Work instruction →
Return the complete listing exactly as it reads, with each picture removed.

Recorded data →

◆ ◆ ◆ ◆ ◆

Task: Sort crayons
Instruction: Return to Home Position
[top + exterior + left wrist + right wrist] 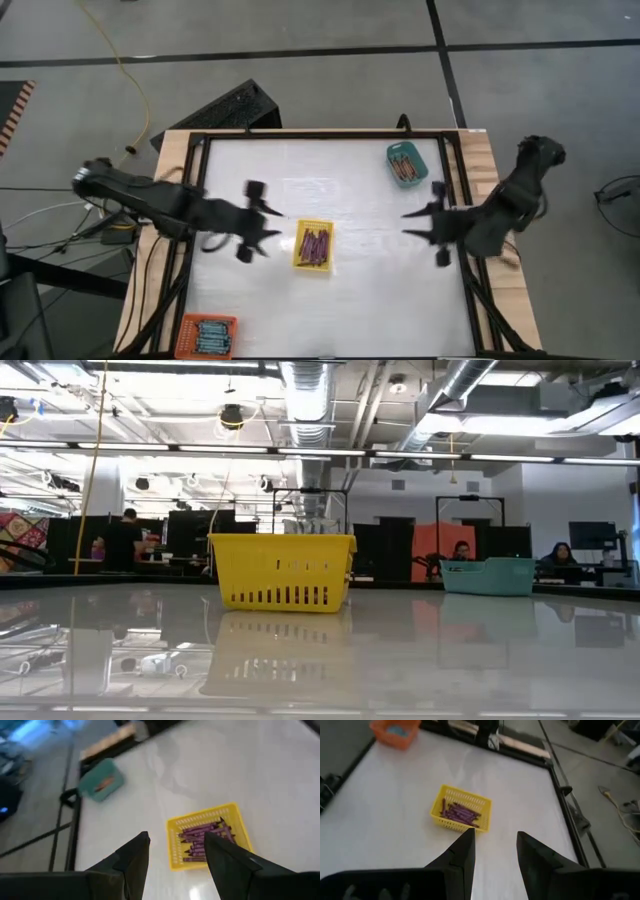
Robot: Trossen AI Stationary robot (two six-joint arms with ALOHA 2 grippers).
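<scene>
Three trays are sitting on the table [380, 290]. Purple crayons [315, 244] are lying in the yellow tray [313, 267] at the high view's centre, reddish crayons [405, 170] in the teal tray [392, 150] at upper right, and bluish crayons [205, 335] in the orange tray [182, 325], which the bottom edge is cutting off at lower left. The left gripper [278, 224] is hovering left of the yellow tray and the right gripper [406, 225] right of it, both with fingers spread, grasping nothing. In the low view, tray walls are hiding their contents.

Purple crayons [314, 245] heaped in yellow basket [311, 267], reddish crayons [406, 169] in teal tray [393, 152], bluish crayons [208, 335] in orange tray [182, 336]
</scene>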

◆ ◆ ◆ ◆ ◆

Solution →
Task: Sort crayons
Instruction: Return to Home Position
[top + exterior + left wrist + right wrist] 
Robot: Trossen AI Stationary robot (two six-joint arms with ALOHA 2 grippers).
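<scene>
Three trays are sitting on the table [380, 290]. Purple crayons [315, 244] are lying in the yellow tray [313, 267] at the high view's centre, reddish crayons [405, 170] in the teal tray [392, 150] at upper right, and bluish crayons [205, 335] in the orange tray [182, 325], which the bottom edge is cutting off at lower left. The left gripper [278, 224] is hovering left of the yellow tray and the right gripper [406, 225] right of it, both with fingers spread, grasping nothing. In the low view, tray walls are hiding their contents.

Purple crayons [314, 245] heaped in yellow basket [311, 267], reddish crayons [406, 169] in teal tray [393, 152], bluish crayons [208, 335] in orange tray [182, 336]
</scene>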

The exercise calls for nothing more.